很快小姑娘就把筷子准备好了,就摆在院子里的一个石台上。这石台底下是块大石头,上面一块比较平整的石板,略微有点儿不规则,边上几个石头凳子。此时太阳还没有完全下山,一点点光照在院子的一角。那女的也把晚饭端了出来,比较简单,一锅稀饭,几个馒头,还有一盘拌黄瓜,拌黄瓜里不知道放了什么调料,散发着阵阵香味。他们吃的很快,也没有再问不记得事情的事。

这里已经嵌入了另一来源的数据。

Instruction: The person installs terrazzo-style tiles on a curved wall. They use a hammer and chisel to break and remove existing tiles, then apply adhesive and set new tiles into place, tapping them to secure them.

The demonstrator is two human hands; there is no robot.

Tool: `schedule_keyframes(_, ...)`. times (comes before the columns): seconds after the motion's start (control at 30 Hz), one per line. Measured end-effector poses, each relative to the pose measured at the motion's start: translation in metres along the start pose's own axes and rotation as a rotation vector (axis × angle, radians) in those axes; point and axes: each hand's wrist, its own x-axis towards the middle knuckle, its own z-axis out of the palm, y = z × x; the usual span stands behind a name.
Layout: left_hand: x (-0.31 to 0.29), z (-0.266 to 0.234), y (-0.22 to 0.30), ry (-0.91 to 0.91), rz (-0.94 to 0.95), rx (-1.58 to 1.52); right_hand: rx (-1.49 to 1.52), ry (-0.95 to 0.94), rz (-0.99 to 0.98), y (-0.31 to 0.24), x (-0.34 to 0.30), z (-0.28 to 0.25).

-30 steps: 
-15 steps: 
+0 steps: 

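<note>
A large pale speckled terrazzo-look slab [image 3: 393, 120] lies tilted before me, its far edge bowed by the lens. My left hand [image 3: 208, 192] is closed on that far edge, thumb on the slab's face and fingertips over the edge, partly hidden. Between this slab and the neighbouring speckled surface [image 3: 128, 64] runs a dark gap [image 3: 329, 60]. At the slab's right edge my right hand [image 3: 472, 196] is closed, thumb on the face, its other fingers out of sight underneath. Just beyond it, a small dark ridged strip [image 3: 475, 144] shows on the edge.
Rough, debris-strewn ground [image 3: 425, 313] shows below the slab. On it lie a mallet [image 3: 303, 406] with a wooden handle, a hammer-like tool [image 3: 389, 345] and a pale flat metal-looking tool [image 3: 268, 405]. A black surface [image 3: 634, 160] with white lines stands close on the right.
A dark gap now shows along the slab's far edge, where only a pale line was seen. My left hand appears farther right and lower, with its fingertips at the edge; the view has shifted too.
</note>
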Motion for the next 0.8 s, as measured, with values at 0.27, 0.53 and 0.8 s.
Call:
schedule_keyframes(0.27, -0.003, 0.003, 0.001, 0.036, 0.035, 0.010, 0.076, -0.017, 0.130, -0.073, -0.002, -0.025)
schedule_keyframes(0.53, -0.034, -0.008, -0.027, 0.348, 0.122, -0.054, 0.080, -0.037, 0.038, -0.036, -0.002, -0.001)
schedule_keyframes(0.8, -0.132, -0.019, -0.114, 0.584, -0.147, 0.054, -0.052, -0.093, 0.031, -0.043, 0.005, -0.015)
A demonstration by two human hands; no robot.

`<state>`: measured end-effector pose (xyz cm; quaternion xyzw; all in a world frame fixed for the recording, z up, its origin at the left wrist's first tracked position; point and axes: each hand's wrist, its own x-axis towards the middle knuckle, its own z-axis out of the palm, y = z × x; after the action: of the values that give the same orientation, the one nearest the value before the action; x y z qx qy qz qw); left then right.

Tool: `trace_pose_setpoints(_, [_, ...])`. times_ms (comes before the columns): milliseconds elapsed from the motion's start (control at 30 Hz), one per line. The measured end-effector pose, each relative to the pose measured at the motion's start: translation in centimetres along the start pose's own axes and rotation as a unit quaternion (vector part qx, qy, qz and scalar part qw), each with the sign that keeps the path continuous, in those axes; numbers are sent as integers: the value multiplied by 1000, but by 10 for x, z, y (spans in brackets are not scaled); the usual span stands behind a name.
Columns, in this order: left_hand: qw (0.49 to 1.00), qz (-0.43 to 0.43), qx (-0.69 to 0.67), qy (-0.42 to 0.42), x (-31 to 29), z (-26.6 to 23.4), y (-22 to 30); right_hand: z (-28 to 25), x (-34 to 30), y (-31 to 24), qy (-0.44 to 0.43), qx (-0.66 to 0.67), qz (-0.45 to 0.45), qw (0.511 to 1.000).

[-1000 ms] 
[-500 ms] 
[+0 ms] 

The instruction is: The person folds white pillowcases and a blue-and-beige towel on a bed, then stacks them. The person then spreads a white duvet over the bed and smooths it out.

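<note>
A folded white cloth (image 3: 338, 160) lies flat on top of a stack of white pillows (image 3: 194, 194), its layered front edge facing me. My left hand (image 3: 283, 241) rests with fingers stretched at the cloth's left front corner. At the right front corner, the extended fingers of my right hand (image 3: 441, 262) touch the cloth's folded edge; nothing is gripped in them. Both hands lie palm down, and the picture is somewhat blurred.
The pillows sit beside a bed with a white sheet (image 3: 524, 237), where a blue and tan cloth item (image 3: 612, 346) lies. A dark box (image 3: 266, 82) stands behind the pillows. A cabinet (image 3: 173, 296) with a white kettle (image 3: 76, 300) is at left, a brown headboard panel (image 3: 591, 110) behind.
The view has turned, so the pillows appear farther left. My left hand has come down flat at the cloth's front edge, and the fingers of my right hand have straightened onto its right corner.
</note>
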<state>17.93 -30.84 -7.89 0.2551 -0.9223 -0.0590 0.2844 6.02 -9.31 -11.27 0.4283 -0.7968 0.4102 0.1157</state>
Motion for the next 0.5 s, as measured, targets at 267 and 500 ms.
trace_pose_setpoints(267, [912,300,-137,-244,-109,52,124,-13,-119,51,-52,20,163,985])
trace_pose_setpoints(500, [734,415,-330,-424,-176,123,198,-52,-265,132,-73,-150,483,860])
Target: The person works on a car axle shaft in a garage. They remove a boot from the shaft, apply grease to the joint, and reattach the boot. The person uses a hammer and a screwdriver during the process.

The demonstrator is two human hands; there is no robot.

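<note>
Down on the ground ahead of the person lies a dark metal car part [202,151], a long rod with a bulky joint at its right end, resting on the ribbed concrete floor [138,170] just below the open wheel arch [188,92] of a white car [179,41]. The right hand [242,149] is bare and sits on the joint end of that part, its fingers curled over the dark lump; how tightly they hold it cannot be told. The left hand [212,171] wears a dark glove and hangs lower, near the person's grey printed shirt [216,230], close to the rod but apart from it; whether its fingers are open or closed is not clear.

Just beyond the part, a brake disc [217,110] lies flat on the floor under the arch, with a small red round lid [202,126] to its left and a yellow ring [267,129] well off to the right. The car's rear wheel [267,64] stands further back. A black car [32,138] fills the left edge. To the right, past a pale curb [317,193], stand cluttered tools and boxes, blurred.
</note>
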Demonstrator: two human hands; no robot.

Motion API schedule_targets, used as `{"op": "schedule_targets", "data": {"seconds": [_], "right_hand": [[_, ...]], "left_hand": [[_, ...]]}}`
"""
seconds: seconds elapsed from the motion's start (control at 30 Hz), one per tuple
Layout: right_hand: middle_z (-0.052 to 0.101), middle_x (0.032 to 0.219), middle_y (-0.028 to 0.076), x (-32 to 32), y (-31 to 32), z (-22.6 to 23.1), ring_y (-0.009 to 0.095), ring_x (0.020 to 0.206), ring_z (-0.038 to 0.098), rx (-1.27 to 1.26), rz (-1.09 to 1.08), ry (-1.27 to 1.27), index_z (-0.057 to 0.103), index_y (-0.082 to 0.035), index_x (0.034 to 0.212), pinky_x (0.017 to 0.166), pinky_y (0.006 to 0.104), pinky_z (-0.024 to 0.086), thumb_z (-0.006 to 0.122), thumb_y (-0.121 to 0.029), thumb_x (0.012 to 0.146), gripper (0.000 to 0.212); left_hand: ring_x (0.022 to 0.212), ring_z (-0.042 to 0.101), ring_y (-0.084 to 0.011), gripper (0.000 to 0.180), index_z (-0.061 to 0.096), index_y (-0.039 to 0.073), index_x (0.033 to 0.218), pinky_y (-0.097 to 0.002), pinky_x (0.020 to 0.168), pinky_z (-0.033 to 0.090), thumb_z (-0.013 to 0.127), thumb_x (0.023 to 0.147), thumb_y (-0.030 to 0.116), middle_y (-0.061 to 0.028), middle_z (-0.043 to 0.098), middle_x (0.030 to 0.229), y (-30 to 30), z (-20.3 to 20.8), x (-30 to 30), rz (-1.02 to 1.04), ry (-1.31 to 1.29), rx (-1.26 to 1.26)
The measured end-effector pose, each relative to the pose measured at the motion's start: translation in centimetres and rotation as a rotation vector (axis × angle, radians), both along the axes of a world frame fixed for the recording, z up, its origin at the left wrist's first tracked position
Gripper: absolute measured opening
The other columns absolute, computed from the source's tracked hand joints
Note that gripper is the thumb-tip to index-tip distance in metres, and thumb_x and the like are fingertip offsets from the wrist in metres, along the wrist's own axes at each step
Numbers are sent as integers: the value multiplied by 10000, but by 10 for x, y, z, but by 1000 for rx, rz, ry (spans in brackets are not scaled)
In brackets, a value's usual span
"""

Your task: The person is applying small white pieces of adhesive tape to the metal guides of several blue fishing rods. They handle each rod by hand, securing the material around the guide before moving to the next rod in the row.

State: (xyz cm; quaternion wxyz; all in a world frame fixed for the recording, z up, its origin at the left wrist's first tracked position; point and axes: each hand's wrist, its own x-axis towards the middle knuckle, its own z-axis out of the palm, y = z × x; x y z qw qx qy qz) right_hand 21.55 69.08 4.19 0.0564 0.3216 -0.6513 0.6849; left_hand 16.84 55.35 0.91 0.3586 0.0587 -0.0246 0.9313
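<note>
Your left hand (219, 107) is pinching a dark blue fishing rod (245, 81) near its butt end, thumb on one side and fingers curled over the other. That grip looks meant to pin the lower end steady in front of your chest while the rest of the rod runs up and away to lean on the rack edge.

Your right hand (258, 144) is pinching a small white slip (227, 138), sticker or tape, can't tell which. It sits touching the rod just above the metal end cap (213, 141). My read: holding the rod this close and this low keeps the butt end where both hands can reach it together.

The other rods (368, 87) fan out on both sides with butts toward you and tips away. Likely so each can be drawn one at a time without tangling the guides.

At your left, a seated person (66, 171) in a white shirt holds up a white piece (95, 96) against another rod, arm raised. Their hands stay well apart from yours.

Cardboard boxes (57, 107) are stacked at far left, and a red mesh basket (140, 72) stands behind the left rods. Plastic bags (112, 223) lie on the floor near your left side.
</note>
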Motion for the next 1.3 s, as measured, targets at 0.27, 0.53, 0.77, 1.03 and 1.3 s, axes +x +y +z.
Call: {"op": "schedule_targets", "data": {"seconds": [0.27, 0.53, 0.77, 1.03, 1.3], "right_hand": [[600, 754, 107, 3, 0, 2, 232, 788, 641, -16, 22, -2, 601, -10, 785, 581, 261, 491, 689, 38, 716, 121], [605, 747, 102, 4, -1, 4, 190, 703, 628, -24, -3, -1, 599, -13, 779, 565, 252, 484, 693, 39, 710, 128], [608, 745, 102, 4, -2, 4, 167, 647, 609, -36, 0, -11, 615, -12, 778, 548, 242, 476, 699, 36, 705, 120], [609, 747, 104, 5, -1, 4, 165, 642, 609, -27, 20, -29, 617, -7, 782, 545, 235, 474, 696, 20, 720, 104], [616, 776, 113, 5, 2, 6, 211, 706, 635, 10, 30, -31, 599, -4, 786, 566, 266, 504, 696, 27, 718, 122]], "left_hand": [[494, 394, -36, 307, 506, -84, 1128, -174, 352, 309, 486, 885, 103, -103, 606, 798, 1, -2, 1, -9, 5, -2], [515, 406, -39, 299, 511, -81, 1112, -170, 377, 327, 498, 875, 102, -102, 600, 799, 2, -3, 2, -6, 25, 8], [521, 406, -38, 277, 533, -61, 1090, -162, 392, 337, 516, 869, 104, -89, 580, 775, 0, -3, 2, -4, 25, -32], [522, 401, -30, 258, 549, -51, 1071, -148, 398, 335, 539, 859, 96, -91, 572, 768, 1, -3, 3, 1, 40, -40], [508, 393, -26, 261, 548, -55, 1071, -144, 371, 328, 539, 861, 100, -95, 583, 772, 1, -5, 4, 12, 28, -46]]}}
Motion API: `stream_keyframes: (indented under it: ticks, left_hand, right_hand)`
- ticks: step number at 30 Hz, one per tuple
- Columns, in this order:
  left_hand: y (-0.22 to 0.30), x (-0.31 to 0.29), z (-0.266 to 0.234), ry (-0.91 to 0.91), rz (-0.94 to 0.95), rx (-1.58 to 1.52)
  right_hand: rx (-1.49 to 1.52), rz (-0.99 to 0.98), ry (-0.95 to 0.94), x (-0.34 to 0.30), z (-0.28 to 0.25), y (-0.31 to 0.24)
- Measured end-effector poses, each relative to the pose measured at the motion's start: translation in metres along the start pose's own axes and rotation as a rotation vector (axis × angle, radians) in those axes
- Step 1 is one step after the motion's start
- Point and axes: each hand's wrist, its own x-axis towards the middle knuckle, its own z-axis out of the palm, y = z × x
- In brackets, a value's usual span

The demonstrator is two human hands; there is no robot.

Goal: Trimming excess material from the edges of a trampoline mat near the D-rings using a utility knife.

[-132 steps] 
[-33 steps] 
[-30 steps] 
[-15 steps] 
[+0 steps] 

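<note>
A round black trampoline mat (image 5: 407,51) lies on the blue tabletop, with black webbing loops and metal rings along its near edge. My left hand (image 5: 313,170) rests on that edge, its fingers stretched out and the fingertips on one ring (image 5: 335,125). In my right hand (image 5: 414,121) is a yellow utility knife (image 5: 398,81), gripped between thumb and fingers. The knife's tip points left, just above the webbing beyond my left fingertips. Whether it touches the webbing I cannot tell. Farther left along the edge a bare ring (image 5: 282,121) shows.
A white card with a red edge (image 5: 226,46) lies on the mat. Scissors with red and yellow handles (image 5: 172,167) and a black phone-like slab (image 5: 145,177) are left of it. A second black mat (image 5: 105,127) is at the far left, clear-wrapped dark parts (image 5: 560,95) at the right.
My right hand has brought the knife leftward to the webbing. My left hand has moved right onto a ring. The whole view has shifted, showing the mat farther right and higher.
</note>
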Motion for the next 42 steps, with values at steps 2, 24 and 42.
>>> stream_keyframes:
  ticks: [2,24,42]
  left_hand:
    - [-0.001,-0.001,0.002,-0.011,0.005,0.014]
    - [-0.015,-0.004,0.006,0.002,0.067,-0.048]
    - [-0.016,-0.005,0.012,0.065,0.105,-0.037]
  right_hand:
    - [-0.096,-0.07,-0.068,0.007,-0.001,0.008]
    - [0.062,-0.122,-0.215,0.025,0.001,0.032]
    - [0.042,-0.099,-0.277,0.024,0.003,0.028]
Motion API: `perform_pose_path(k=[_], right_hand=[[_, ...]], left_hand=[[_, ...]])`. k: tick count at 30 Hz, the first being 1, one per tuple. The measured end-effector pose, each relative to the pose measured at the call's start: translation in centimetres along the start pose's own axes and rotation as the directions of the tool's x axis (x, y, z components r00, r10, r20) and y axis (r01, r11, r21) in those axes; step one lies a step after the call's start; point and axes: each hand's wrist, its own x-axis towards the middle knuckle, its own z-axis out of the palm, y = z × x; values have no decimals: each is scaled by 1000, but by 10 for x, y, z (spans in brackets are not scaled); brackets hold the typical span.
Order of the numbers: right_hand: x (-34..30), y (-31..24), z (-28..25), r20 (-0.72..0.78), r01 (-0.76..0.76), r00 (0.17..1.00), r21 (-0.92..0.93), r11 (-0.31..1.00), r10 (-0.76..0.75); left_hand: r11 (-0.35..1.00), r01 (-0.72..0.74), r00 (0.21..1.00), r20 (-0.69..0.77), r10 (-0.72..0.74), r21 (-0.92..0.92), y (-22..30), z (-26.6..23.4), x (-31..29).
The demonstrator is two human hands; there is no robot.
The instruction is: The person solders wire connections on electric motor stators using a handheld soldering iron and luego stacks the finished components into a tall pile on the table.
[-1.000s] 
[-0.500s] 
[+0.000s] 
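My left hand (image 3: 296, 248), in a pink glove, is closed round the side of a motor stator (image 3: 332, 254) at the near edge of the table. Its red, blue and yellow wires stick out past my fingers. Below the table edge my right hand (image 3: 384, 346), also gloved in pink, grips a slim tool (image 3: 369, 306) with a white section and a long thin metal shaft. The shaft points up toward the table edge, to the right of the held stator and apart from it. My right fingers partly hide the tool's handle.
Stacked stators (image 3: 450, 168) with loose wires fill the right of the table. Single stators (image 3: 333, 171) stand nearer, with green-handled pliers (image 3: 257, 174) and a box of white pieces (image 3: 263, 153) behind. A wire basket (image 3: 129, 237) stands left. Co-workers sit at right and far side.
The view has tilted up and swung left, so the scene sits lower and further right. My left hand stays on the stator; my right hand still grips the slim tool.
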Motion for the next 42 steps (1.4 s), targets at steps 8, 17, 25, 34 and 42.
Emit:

吃完饭,小姑娘去收拾碗筷,那女的对向飞说:“今天你们出发以后,村长过来说,两个月后的乡级术法比赛,要安排你参加,要我们提前准备准备。”
向飞问道:“乡级术法比赛?比什么?”
那女的道:“你上次回来还提到过的,说你学上表现最好,有可能要参加一年一度的乡级术法比赛,怎么不记的了?”
向飞再次说道:“醒过来之前的事都不记得了。”
那女的这才意识到,似乎忘的有些严重,有点儿呆住了。
向飞接着说:“什么都不记得了,比如这里是哪里,昨天做过什么,别说昨天了,就是今天晕倒之前发生的任何事情都不记得了。我知道您应该是娘爱,见到您我也感觉很亲切,可是我什么都记不起来,比如您是谁,您叫什么,倒是记得我叫什么,我叫向飞,妹妹也是她叫我哥哥才知道她是妹妹,她叫什么,这些我都不记得了。我也不记得什么术法比赛,我甚至不知道什么是术法,还谈什么比赛。”
那女的听向飞这么说,脸越发的苍白起来。
正在这时,传来了“砰---砰----砰---”的敲门声。